Ainhoa López (4º ESO C)

Ana está en 4º de la ESO. Cada mañana se levanta, desayuna, coge el bus, va a clase. Se cruza con mucha gente, pero casi nunca saluda. La asignatura de Historia le interesa un poco, pero no demasiado. Luego llega el recreo, vuelve a clase, después el bus y a casa. Allí su familia la espera para comer. Aunque a veces sonríe, no parece muy emocionada. Más tarde tiene clases de inglés, luego piano, cena y a dormir. Así pasan los días, y de repente ya es jueves.

Septiembre, octubre, noviembre y diciembre se van volando. En todo ese tiempo no ha contado nada gracioso en casa ni con sus amigas. Solo ha publicado algún post en redes, que ni siquiera es del todo cierto. Llegan enero y febrero, y con el frío los días parecen aún más pesados. Después marzo, un mes que en los libros se describe como un tiempo de cambios… pero para Ana todo sigue igual. Abril, mayo, junio… y por fin llegan las vacaciones.

Como cada verano, Ana viaja con su familia al pueblo. Allí viven sus abuelos, tíos, primos y amigos. Es un lugar pequeño, cerca del mar, con casas bajas y coloridas. Al principio Ana se siente rara por no tener buena conexión a Internet, incluso se enfada, pero poco a poco descubre que no está tan mal.

Un día de junio, al volver a casa al atardecer, con un vestido de rayas y música en sus cascos, empieza a fijarse en lo que pasa alrededor: los trabajadores recogen sus puestos, los amigos pasean sonriendo… y ella, solo con mirar, se siente un poco más feliz. Llega a casa y parece que ya no es la misma.

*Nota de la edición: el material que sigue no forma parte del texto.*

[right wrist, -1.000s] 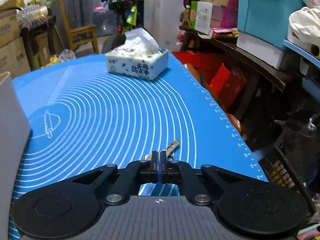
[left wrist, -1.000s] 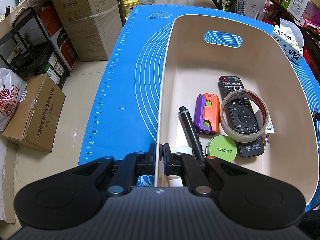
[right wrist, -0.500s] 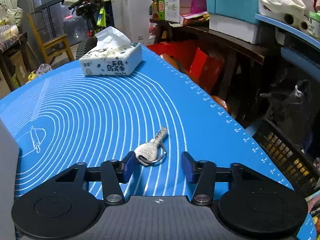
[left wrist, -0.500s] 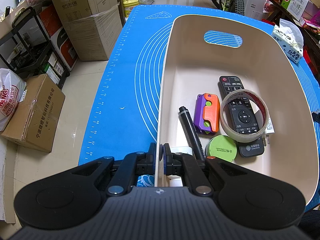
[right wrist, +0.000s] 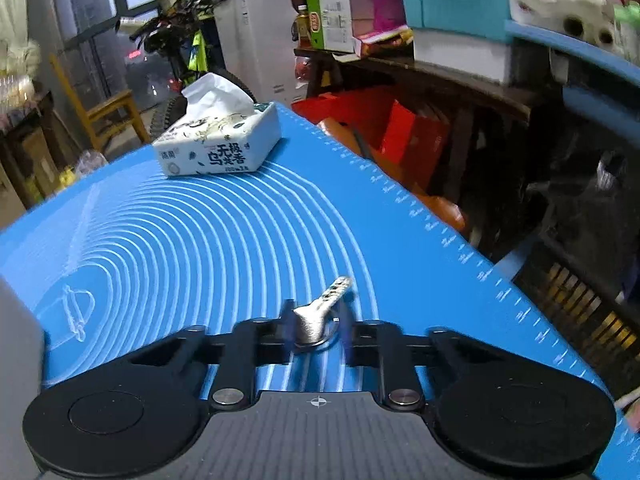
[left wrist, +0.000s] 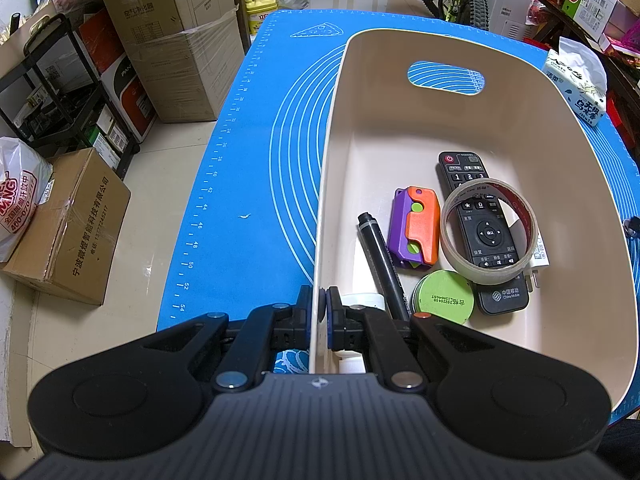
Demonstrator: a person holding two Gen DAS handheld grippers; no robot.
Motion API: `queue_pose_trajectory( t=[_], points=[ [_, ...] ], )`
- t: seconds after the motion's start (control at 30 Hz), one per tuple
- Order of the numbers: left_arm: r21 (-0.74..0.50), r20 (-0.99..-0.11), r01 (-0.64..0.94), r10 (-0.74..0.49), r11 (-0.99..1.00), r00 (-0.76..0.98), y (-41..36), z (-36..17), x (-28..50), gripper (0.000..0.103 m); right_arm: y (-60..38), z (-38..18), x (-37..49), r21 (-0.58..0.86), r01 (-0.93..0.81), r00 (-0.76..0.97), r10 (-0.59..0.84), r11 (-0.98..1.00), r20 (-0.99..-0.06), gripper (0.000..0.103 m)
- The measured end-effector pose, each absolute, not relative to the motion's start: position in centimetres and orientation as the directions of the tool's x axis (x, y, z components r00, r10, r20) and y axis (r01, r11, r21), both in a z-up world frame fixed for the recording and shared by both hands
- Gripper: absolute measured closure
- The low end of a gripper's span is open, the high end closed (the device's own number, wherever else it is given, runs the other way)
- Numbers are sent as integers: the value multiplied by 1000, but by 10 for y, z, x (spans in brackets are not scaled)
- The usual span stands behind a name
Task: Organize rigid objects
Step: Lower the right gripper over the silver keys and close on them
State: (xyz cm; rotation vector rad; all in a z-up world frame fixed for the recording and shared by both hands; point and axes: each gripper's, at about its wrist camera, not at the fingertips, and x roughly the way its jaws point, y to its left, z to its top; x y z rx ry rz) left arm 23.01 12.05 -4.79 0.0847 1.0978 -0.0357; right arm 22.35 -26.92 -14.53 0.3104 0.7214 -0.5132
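In the left wrist view my left gripper (left wrist: 322, 312) is shut on the near left wall of a cream basket (left wrist: 520, 92) on the blue mat. The basket holds a black remote (left wrist: 486, 240), a tape roll (left wrist: 452, 216), a purple and orange toy (left wrist: 414, 230), a black marker (left wrist: 380, 256) and a green round tin (left wrist: 442, 298). In the right wrist view my right gripper (right wrist: 317, 330) is partly open, its blurred fingers (right wrist: 346, 330) on either side of a silver key (right wrist: 320, 312) with a ring, lying on the mat.
A tissue pack (right wrist: 218, 142) stands at the mat's far end and shows in the left wrist view (left wrist: 576, 88). The mat's right edge (right wrist: 500, 276) drops to shelves and crates. Cardboard boxes (left wrist: 68, 228) stand on the floor left of the table.
The right gripper opened wide from shut, then narrowed around the key's head while tilting and moving forward. The left gripper and basket have not moved.
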Motion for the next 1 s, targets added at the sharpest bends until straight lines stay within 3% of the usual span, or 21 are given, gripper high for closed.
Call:
queue_pose_trajectory(
  t=[0.4, 1.0],
  points=[
    [52, -890, 70, 15, 996, 455, 120, -48, 230, 95, -260, -127, 210, 106, 488, 685, -305, 867, -662, 91],
    [54, -890, 70, 16, 996, 455, 121, -47, 231, 95, -240, -22, 191, 137, 324, 841, -218, 936, -496, 91]
  ],
)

A la mañana siguiente madruga más de lo normal y va al puerto a mirar el mar. Allí ve a una familia sentada junta, pero sin hablarse, cada uno pendiente del móvil. Eso le hace pensar.

Cuando vuelve a casa para comer, se sientan todos en la mesa como siempre, casi sin hablar. Pero Ana rompe el silencio:

—Papá, ¿qué es lo que más te gusta de este pueblo? ¿Recuerdas algo bonito de cuando eras joven?

Su padre, sorprendido, le responde. Y entonces Ana siente algo que casi había olvidado: emoción. Esa tarde fue distinta. Hablaron, hicieron planes y hasta cenaron en la orilla de la playa. Ana estaba extraña, pero a la vez bien. No quería que esa sensación desapareciera.

Al día siguiente se despertó con mejor humor y lo transmitía a los demás. Poco a poco, ese verano se convirtió en uno de los más bonitos que había vivido. Ana había cambiado sin darse cuenta: había aprendido que la felicidad está en los pequeños detalles, en compartir, en dar y recibir. Y que la manera de mirar la vida puede hacerla sentir esa alegría que nunca querrá perder.